What is needed: The material below holds a span beginning at the line with "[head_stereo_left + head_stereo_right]" and ending at the line with "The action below". Quote that span exactly, both ends included, and only that span.

*** Supplied material ***

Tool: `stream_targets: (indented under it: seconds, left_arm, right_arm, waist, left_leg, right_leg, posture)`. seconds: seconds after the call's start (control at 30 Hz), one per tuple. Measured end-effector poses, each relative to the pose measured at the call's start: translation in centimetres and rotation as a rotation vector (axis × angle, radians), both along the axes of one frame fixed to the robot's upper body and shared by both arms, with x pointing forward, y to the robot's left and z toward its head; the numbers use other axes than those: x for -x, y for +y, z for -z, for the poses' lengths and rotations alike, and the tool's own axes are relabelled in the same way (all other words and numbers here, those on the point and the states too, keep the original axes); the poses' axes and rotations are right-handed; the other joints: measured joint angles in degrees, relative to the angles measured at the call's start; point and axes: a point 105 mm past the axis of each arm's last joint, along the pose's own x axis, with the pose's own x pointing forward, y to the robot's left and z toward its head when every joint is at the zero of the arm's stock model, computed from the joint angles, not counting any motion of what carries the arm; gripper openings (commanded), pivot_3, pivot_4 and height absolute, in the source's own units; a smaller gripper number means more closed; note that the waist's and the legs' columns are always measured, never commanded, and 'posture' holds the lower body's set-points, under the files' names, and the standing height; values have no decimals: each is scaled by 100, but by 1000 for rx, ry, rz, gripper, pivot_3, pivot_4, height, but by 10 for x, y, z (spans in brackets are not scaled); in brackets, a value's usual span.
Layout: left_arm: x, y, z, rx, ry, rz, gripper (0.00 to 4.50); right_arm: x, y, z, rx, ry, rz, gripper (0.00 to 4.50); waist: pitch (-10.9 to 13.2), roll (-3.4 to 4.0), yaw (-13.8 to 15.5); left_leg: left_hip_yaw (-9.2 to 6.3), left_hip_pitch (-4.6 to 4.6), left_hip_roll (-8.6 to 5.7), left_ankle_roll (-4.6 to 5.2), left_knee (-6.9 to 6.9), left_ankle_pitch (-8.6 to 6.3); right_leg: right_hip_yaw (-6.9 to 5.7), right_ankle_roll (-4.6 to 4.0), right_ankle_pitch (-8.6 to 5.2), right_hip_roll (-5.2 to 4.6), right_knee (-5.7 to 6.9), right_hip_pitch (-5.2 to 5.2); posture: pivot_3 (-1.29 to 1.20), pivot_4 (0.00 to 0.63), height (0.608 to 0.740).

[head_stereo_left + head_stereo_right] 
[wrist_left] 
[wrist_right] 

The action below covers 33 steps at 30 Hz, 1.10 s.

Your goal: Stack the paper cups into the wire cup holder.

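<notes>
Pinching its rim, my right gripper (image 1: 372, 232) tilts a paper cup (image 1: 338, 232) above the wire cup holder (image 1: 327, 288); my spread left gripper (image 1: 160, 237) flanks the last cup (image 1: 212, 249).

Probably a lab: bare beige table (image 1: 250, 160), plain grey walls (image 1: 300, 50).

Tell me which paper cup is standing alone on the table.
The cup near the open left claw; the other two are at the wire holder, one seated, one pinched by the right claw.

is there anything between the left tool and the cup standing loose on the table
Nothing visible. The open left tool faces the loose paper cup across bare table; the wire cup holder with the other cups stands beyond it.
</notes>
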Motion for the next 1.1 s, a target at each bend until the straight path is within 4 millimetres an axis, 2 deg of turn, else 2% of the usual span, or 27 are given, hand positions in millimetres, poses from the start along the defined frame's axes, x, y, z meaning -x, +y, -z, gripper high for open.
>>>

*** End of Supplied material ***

Task output:
[head_stereo_left + head_stereo_right] 
[wrist_left] 
[wrist_right] 

The action below covers 33 steps at 30 Hz, 1.10 s.

The requested output has now been given in full.